A Google model model he recently released worse on certain security tests than his predecessor, according to the company’s internal comparison.
In a technical report published this week, Google reveals that his 2.5 flash model is more likely to generate text that violates his security instructions than Gemini 2.0 flash. In two metrics, “text safety in the text” and “image security in the text”, 2.5 flash twins regresses 4.1% and 9.6% respectively.
Text safety in the text mats how often a model violates Google instructions by having a quick time, while image safety in the text estimates how closely the model adheres to these boundaries when it is required to use an image. Both tests are automated, not human -supervised.
In an email statement, a Google spokesman confirmed that Gemini 2.5 flash “performs the most in the text in the text and the security of the image in the text”.
These strange standards results come as the companies of it move to make their models more allowed – in other words, less likely to refuse to respond to controversial or sensitive subjects. For her latest harvest of Llama models, Meta said she allocated the models not to approve “some views on others” and to respond to more political demands “debated”. Openai said earlier this year that he would tear up future models not to take an editorial attitude and offer numerous perspectives on controversial topics.
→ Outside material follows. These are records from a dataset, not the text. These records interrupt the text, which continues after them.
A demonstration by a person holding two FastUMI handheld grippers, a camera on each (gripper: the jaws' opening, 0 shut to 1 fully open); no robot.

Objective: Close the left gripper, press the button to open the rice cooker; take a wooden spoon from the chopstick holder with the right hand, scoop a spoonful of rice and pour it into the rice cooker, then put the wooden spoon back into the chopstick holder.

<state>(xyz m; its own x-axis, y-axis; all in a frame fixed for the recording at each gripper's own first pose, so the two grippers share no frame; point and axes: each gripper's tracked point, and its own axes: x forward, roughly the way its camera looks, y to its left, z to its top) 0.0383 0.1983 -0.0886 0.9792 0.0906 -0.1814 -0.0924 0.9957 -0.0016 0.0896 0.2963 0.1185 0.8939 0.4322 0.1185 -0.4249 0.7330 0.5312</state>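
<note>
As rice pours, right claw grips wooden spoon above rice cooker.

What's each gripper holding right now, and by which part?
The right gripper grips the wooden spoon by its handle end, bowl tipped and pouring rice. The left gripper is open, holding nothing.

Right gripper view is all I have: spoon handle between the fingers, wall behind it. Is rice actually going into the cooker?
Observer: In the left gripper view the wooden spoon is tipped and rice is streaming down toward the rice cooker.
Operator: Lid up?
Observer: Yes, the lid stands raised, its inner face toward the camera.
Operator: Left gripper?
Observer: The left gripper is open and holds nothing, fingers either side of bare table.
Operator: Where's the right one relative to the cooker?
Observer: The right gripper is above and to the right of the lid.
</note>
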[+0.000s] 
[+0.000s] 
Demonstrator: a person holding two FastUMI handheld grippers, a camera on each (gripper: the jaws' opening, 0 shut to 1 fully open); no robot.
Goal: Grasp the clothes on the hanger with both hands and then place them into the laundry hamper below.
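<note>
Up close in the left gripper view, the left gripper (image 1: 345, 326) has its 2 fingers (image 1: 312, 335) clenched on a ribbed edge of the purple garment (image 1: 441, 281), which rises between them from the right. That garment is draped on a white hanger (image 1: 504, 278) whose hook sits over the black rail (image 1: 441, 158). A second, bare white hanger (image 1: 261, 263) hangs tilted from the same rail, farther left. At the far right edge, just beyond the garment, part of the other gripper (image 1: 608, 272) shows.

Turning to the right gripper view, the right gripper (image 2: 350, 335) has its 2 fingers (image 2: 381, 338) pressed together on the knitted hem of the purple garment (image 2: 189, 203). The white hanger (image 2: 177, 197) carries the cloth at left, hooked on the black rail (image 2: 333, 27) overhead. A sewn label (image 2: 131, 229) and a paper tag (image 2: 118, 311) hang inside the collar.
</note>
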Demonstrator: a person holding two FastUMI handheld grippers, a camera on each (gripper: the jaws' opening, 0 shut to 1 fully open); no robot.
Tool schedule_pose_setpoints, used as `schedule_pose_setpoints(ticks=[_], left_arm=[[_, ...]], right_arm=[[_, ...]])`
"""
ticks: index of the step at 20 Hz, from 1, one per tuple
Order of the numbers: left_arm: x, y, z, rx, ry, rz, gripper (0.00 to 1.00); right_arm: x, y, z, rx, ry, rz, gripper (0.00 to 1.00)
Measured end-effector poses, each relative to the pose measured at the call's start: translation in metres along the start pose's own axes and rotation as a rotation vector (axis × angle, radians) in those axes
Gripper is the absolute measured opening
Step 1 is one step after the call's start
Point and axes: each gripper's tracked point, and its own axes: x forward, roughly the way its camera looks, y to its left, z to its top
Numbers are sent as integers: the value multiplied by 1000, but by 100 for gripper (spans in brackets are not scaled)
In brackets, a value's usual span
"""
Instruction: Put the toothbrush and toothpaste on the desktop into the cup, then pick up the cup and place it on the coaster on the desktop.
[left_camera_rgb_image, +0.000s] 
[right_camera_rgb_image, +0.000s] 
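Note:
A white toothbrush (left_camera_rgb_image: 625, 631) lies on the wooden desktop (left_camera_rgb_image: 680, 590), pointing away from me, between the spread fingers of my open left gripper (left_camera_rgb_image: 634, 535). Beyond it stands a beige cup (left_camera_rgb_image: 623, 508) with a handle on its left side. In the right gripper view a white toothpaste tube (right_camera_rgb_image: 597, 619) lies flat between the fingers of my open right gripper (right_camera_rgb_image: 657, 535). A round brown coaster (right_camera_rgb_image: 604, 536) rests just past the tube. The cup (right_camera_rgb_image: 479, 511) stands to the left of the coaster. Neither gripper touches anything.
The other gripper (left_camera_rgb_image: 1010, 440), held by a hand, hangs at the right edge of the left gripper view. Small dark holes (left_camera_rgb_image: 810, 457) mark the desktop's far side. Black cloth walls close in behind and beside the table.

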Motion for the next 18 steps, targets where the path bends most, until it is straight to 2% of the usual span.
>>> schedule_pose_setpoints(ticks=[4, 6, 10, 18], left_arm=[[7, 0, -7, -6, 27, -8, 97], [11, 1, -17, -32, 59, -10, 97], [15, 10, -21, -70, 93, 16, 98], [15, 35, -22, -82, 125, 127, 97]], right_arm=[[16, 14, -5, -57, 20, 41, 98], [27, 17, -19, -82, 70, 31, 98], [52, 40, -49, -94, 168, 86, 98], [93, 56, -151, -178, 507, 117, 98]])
Sometimes, those permissibility efforts are restored. Techcrunch reported Monday that the predetermined model that strengthened Openai’s chatt allowed juveniles to generate erotic conversations. Openai blamed the behavior in a “bug”.
According to Google’s technical report, Gemini 2.5 flash, which is still in the survey, follows the guidelines more loyal than the 2.0 flash twins, including instructions that cross the problem lines. The company claims that regressions can be partially attributed to fake positions, but also admits that 2.5 flash twins sometimes generate “violated content” when required clearly.
Techcrunch event
Berkeley, ca
|
June 5
Reserve now
“Of course, there is tension between (the following instructions) on sensitive topics and violations of the security policy, which is reflected in our assessments,” the report said.
Results from speech, a landmark that investigates how models respond to sensitive and controversial guidelines also suggest that 2.5 flash twins is much less likely to refuse to answer contested questions than 2.0 flash twins. Testing of the Techcrunch model through the platform he Openrouter revealed that he would write an essay in support of replacing human judges with him, weakening the protection of the proper process in the US, and the implementation of extensive government supervision programs.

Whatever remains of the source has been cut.